▸ **ACTIVITY**: Please write out the listing exactly, leaving each picture out.
*** Opening of MATERIAL PROVIDED ***
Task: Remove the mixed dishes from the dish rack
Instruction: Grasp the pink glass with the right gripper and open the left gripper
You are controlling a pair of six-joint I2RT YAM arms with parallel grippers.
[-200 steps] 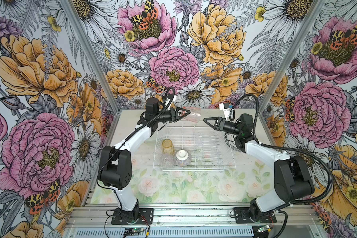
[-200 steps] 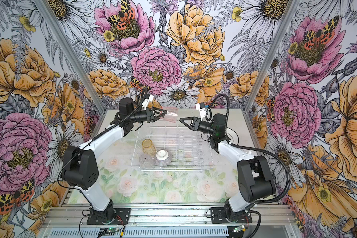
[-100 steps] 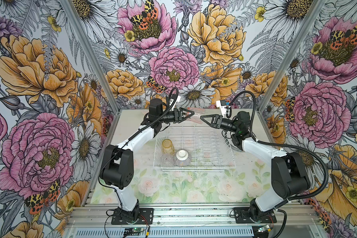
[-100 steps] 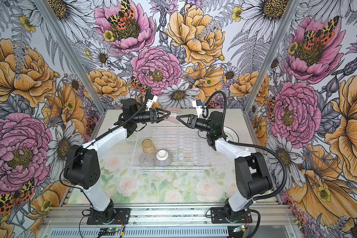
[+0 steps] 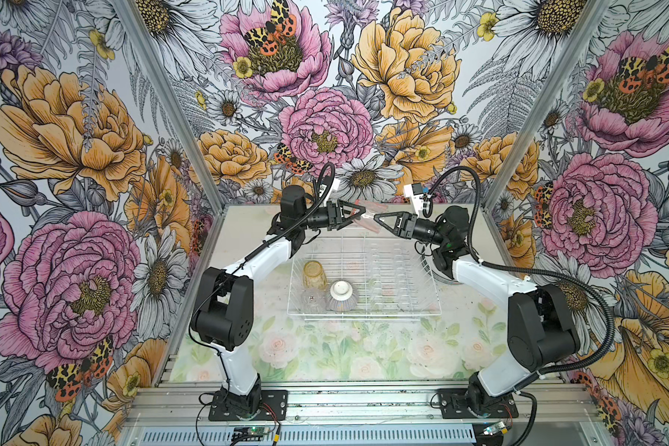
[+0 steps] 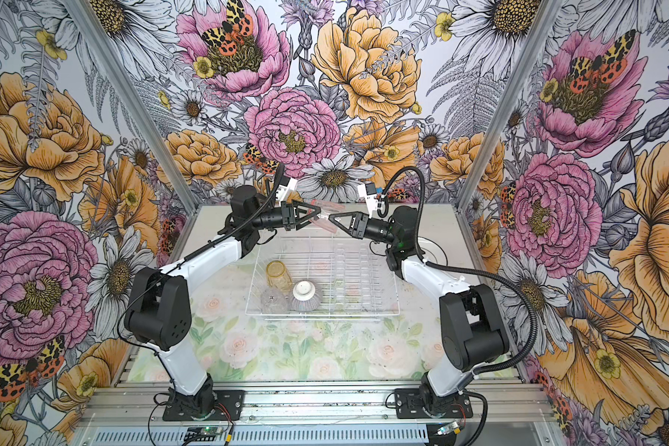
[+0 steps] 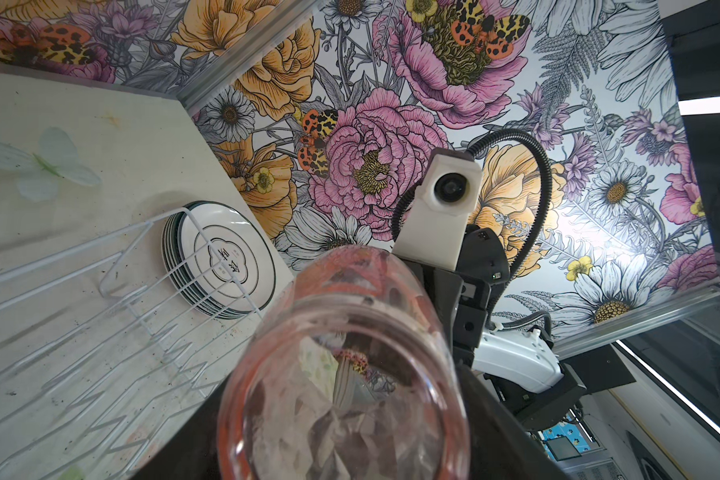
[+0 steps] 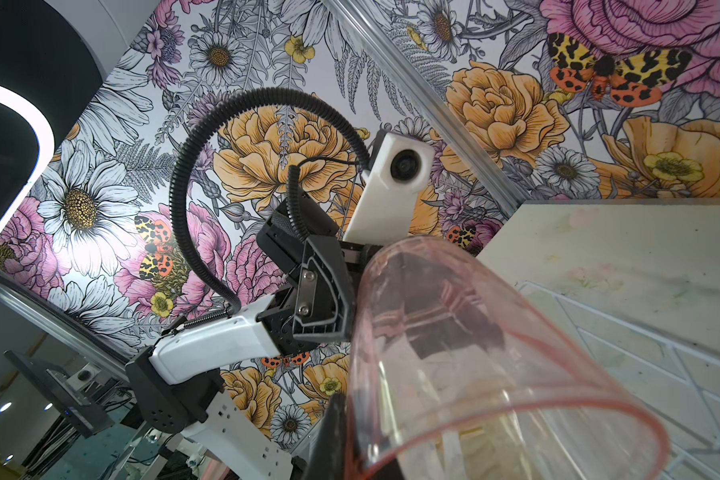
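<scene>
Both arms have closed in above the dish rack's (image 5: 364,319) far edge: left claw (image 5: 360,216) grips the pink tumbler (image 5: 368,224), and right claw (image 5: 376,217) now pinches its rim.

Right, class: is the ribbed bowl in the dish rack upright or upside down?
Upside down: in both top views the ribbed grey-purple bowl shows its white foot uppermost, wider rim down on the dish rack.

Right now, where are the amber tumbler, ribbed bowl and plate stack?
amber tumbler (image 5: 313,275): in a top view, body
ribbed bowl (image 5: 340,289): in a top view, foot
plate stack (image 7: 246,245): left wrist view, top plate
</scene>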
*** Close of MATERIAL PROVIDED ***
▸ **WRITTEN REPLY**:
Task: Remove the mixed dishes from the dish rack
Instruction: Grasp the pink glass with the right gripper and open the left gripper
You are controlling a pair of six-joint I2RT YAM arms with parallel grippers.
[-200 steps] 
[-200 steps] 
[-100 steps] 
[-100 steps] 
[+0 steps] 
[+0 steps] 
[+0 steps] 
[+0 steps] 
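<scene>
Both arms have closed in above the dish rack's (image 5: 364,319) far edge: left claw (image 5: 360,216) grips the pink tumbler (image 5: 368,224), and right claw (image 5: 376,217) now pinches its rim.

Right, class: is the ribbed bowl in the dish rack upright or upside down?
Upside down: in both top views the ribbed grey-purple bowl shows its white foot uppermost, wider rim down on the dish rack.

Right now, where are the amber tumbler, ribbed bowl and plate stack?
amber tumbler (image 5: 313,275): in a top view, body
ribbed bowl (image 5: 340,289): in a top view, foot
plate stack (image 7: 246,245): left wrist view, top plate
</scene>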

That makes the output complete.